* **Records provided**:
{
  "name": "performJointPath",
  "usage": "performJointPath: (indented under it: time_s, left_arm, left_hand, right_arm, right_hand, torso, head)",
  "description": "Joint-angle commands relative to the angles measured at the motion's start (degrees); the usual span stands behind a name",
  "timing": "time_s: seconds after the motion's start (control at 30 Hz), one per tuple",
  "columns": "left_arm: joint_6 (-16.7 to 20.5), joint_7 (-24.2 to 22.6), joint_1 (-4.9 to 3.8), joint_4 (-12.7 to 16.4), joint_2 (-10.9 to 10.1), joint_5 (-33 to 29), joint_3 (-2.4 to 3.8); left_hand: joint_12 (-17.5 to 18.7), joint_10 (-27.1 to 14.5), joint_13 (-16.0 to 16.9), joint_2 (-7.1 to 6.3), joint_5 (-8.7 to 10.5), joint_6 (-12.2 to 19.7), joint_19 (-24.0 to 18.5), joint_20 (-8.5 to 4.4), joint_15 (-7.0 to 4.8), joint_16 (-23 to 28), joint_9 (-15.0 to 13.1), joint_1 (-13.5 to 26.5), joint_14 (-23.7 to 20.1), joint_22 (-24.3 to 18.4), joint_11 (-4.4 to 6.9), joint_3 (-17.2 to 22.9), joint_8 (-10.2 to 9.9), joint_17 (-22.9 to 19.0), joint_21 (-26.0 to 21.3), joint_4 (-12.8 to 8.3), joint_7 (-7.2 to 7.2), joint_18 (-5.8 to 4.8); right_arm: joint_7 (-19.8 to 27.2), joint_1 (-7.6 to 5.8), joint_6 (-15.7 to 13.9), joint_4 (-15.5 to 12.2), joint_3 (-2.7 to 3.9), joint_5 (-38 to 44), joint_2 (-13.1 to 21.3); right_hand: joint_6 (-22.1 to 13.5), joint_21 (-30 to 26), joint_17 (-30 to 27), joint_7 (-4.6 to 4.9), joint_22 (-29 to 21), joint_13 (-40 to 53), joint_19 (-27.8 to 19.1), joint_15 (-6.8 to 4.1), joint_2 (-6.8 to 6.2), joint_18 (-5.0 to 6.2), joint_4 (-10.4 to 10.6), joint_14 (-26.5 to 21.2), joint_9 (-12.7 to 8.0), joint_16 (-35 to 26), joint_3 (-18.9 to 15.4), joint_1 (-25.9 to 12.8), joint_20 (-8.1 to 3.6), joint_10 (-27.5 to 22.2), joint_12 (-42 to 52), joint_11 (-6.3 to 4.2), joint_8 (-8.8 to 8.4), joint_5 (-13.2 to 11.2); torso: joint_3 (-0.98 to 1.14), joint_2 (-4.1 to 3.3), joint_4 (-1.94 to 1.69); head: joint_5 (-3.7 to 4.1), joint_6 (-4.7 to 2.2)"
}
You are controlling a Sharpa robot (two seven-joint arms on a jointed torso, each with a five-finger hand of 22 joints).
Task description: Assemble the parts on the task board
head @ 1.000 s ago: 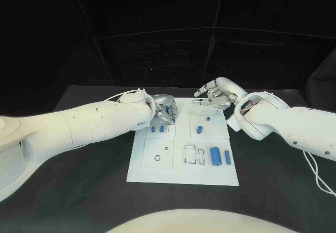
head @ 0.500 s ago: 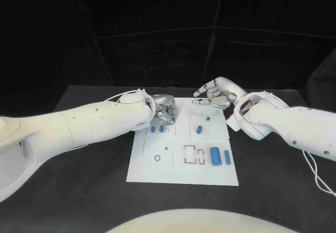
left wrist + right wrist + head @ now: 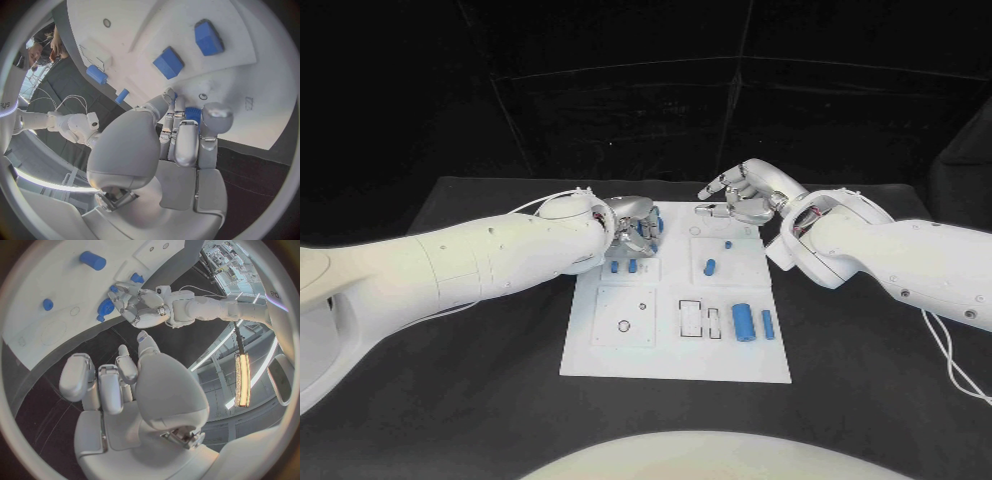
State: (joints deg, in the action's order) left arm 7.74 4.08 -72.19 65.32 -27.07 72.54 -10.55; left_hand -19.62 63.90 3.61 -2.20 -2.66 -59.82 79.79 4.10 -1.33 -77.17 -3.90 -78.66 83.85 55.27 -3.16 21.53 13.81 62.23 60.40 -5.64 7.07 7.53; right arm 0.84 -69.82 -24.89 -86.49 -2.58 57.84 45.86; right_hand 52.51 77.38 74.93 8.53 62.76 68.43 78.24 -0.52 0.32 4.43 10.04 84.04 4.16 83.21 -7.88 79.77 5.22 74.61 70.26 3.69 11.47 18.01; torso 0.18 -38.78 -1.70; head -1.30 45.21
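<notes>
The white task board lies in the middle of the table. My left hand hovers low over its far left part and pinches a small blue part at its fingertips; the same part shows beside that hand in the right wrist view. Two blue blocks stand just in front of it. A blue peg, a thick blue cylinder and a thin one lie on the board's right half. My right hand hangs over the far right corner, fingers loosely bent, holding nothing.
Outlined slots and a small ring mark sit on the near half of the board. Black table surrounds the board on all sides. My two forearms flank the board's far half.
My left hand has shifted slightly over the board's far left, and the small blue part now shows at its fingertips. The right hand has hardly moved.
</notes>
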Motion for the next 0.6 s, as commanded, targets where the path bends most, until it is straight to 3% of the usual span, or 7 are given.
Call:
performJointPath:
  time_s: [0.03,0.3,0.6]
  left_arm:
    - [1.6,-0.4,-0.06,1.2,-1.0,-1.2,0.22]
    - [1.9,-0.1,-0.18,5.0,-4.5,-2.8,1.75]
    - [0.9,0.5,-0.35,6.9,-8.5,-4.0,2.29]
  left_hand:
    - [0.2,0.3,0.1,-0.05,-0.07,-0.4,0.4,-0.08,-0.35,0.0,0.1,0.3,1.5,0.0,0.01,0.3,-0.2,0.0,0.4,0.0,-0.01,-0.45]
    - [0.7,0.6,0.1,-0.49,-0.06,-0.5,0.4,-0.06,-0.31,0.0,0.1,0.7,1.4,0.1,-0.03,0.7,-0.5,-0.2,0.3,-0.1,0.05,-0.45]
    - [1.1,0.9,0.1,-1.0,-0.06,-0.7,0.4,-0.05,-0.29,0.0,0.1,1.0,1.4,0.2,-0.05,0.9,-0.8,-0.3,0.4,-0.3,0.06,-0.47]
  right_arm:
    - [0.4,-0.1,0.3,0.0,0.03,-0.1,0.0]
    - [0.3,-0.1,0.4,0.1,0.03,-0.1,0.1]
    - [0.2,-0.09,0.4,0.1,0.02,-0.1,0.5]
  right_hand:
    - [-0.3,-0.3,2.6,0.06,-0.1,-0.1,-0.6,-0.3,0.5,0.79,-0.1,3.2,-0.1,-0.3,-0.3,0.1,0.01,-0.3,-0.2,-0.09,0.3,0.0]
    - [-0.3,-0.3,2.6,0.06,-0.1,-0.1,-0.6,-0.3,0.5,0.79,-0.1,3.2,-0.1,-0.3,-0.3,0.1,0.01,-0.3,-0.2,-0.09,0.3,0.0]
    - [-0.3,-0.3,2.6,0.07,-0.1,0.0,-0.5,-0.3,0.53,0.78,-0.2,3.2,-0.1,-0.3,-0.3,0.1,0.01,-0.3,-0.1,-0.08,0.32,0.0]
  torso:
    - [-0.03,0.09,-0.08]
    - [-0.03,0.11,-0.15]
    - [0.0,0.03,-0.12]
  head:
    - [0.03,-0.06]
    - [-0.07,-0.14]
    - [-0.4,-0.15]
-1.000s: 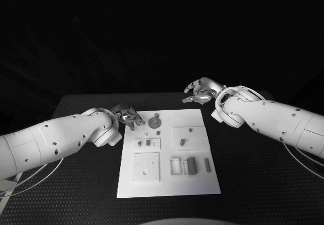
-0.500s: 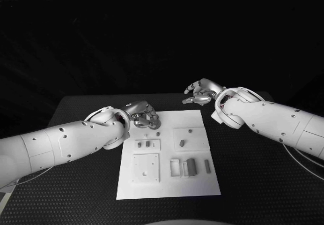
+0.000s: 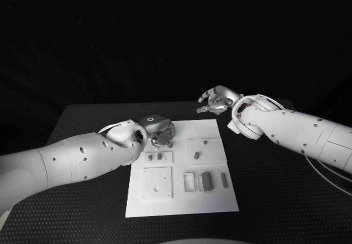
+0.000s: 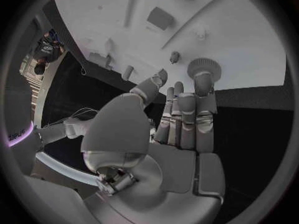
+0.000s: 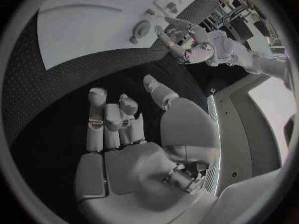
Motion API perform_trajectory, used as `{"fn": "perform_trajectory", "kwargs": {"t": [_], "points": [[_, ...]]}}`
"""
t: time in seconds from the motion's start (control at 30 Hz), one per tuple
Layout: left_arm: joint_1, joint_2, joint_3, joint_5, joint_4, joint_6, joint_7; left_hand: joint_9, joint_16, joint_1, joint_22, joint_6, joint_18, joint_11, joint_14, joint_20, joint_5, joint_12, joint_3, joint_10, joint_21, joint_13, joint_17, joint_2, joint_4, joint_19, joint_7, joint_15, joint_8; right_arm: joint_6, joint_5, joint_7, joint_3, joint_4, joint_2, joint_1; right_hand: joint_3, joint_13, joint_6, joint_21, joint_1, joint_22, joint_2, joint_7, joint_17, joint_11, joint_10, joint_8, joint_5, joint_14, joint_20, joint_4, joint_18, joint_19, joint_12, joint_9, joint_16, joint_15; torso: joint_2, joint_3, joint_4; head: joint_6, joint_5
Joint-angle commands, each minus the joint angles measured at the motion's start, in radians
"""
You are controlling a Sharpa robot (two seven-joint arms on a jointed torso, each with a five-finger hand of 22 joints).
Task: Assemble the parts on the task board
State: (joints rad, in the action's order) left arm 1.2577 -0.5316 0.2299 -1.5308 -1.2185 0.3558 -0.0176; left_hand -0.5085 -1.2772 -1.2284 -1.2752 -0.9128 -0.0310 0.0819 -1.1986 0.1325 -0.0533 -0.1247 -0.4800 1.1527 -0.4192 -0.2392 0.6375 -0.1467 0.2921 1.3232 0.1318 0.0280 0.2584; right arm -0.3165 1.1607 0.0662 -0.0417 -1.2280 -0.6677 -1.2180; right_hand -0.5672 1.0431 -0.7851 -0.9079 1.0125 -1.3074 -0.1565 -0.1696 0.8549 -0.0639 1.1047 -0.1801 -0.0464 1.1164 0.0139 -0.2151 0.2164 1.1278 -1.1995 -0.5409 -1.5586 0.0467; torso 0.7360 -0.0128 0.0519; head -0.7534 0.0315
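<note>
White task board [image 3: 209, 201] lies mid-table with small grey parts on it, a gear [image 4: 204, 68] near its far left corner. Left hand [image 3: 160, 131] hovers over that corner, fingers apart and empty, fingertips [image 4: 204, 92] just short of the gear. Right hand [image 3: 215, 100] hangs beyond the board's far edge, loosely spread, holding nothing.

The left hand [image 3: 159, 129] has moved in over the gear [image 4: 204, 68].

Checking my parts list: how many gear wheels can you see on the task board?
1: the gear wheel stands near the far edge of the task board, right at the fingertips of the left hand. That hand could hide another.
</note>
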Motion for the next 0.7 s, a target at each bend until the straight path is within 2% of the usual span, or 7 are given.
{"fn": "perform_trajectory", "kwargs": {"t": [0.03,0.37,0.63,0.7], "points": [[-0.006,0.010,0.000,-0.063,0.010,-0.016,-0.009,0.003,-0.009,-0.009,-0.008,-0.002,-0.105,0.005,-0.016,-0.001,-0.003,0.011,0.000,-0.006,-0.009,0.005,0.001,0.003,-0.002,0.017,0.002,0.000,-0.004,0.007,0.001,-0.009,0.000,-0.002,0.001,0.000,0.006,-0.001,0.001,0.006,0.003,-0.016,0.009,-0.008,-0.001,0.001,-0.009,-0.005,-0.003,-0.006,0.005,0.000,0.045,0.000,-0.006,0.002,0.003,-0.002,0.000,0.0004,0.0002,-0.002,0.003],[-0.014,0.030,0.000,-0.077,0.039,-0.075,0.009,0.012,-0.026,0.000,-0.027,-0.008,-0.135,0.017,-0.055,-0.014,-0.004,0.047,-0.010,-0.024,-0.026,0.024,-0.006,0.016,-0.003,0.049,0.007,-0.012,-0.003,0.006,0.001,-0.009,0.000,-0.006,0.000,0.000,0.006,-0.001,0.002,0.006,0.003,-0.016,0.009,-0.008,-0.001,0.001,-0.009,-0.005,-0.003,-0.005,0.005,0.000,0.045,0.000,-0.006,0.002,0.003,-0.002,0.000,0.0000,0.0003,-0.005,0.010],[-0.017,0.037,0.000,-0.098,0.052,-0.101,0.021,0.014,-0.027,0.002,-0.033,-0.017,-0.139,0.016,-0.061,-0.015,-0.005,0.048,-0.016,-0.013,-0.028,0.027,-0.009,0.023,-0.003,0.052,0.009,-0.011,0.001,0.007,0.001,-0.009,-0.001,-0.008,-0.001,0.000,0.007,-0.001,0.002,0.006,0.003,-0.016,0.009,-0.008,-0.001,0.001,-0.009,-0.005,-0.003,-0.005,0.005,0.000,0.045,0.000,-0.006,0.002,0.003,-0.002,-0.001,0.0000,0.0013,-0.008,0.014],[-0.018,0.037,0.000,-0.098,0.054,-0.105,0.020,0.014,-0.026,0.003,-0.035,-0.023,-0.140,0.013,-0.060,-0.015,-0.005,0.044,-0.018,-0.001,-0.027,0.026,-0.011,0.024,-0.003,0.050,0.011,-0.009,0.004,0.007,0.001,-0.009,-0.001,-0.008,-0.001,0.000,0.007,-0.001,0.002,0.006,0.003,-0.016,0.009,-0.008,-0.001,0.001,-0.009,-0.005,-0.003,-0.005,0.005,0.000,0.045,0.000,-0.006,0.002,0.003,-0.002,-0.001,0.0003,0.0012,-0.008,0.010]]}}
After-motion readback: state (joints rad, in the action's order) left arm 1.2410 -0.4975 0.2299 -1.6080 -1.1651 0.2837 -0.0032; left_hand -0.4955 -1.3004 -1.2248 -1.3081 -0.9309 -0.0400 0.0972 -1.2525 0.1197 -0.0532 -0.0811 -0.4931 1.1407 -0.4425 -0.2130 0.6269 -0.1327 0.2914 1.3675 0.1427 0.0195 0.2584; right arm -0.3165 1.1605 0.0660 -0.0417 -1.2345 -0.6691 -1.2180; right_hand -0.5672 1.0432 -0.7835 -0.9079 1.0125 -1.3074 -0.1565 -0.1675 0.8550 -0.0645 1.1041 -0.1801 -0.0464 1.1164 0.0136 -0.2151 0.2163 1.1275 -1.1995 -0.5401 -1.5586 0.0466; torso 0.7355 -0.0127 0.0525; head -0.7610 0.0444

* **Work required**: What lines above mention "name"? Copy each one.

* **Your response**:
  "name": "performJointPath",
  "description": "Joint-angle commands relative to the angles measured at the motion's start (degrees); the usual span stands behind a name",

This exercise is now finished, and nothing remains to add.